İnsanlığı birçoklarınca anlaşılamadan gitti.
Büyük bir şair ve sanatkâr olduğunu bildiğimizden, onu hapishanede hoş tutardık.
Bir gece yarısı bir toplantıdan dönüyordum. Hapishaneye uğrayayım, bir bakayım istedim Nazım'ın koğuşundan tık tık daktilo sesleri geliyor. Ortaçağdan kalma, eski bir yazı makinesi vardı. Harfleri kopuk, çok gürültü çıkaran bir makineydi.
O makinede ondan başka kimse yazamazdı.
Gece yarısı olmuş, hâlâ çalışıyor.
‘Kolay gele’ dedim.
Şiir yazıyordu.
‘Hoş geldiniz Savcı Bey’ dedi.
‘Bu saatte hâlâ buralardasınız?’.
‘Görev yapıyoruz. Bakıyorum, sen de uyumamışsın!’.
Biz de görev yapıyoruz. Şiir yazıyorum.”
**
Devam eder Akçal:
“O sıralar Kuvayı Milliye Destanı’nı yazıyordu. Biliyorduk ne yaptığını, ne yazdığını...

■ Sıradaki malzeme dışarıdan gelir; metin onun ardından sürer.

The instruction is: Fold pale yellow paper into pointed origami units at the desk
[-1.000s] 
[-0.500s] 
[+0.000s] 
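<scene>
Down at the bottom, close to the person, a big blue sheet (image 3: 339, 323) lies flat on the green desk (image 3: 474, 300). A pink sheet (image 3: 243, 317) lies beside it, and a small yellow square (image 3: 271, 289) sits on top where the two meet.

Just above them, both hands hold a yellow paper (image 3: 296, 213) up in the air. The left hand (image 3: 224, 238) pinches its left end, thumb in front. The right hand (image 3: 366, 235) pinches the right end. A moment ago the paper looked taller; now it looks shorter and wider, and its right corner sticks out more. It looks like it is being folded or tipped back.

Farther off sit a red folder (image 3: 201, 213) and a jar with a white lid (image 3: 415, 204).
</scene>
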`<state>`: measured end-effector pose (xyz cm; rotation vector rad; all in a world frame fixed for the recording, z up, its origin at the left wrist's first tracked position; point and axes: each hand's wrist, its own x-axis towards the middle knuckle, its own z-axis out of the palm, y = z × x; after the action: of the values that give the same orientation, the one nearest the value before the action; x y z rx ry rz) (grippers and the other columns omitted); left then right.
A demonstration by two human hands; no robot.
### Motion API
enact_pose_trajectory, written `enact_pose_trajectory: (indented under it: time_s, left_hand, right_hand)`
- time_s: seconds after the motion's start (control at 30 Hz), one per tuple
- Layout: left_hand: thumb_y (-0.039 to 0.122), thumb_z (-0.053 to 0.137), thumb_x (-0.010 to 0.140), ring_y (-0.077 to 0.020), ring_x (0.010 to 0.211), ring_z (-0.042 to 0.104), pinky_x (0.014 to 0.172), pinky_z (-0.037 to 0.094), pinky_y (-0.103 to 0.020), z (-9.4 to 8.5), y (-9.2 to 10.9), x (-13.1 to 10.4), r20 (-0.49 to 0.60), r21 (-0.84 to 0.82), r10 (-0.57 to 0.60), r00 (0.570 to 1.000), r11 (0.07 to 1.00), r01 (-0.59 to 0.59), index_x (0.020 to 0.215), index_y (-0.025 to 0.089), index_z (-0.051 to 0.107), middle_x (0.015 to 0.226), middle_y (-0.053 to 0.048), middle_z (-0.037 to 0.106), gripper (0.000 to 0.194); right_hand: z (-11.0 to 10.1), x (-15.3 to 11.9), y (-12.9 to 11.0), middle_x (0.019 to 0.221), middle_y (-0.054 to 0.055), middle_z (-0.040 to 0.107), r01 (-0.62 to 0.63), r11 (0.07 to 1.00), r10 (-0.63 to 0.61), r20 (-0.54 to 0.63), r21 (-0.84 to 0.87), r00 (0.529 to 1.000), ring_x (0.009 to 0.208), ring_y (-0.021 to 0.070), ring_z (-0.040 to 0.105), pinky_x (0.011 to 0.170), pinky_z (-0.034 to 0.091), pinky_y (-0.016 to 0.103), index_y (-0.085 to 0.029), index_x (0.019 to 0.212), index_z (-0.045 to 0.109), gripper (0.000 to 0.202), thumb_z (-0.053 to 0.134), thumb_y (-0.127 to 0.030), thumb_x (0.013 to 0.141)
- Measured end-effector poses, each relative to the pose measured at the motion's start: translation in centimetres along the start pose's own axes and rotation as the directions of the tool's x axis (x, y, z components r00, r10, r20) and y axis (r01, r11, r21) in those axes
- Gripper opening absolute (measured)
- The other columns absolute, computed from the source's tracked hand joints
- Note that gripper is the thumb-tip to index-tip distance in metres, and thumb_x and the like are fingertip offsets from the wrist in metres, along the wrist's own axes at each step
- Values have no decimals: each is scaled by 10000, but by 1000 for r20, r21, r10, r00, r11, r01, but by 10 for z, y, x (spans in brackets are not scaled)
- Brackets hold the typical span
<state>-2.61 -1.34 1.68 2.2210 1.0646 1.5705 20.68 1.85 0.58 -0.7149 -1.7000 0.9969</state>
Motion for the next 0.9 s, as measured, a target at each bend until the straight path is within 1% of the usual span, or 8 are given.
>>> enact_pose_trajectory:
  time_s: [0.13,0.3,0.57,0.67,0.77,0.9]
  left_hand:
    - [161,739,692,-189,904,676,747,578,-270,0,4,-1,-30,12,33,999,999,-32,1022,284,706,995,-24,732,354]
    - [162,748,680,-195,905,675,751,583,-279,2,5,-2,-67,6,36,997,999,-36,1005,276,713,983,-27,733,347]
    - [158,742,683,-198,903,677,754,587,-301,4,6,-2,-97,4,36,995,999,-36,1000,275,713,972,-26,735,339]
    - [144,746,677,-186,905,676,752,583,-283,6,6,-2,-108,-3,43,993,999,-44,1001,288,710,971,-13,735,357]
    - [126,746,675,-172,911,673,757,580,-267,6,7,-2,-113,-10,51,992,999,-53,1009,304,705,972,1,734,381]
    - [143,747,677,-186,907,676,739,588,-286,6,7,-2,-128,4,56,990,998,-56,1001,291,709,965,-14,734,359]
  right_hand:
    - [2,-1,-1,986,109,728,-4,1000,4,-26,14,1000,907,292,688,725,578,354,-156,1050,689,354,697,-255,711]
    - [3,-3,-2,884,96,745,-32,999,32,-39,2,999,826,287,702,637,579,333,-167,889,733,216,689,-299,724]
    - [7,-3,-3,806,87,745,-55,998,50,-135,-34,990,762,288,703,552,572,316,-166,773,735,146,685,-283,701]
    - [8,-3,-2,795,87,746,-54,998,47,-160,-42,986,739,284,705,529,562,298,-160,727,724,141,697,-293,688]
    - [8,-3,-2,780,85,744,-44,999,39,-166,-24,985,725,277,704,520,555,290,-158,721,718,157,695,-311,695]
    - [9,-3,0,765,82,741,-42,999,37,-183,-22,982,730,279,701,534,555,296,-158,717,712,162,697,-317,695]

Nazım çalışırken şiirlerini küçük küçük kâğıtlara yazar, sonra temize çekerdi.
Beğenmediklerini de avucunun içinde ufalar çöp sepetine atardı. Bizimkiler, ortalığı temizlerken çöp sepetine attıklarını, onun haberi olmadan alırlar bana getirirlerdi.
Ben de bunları saklardım, hem de ne ile uğraştığını bilirdim.
Nazım bilmez miydi? Bilmediğini sanıyorum. Bilse kâğıtları ufalamaz. Çok küçük parçalara böler yırtardı.
Hepsini saklamıştım.
Bu kadar büyük bir adamın hiçbir şeyinin yitmesini istemiyordum.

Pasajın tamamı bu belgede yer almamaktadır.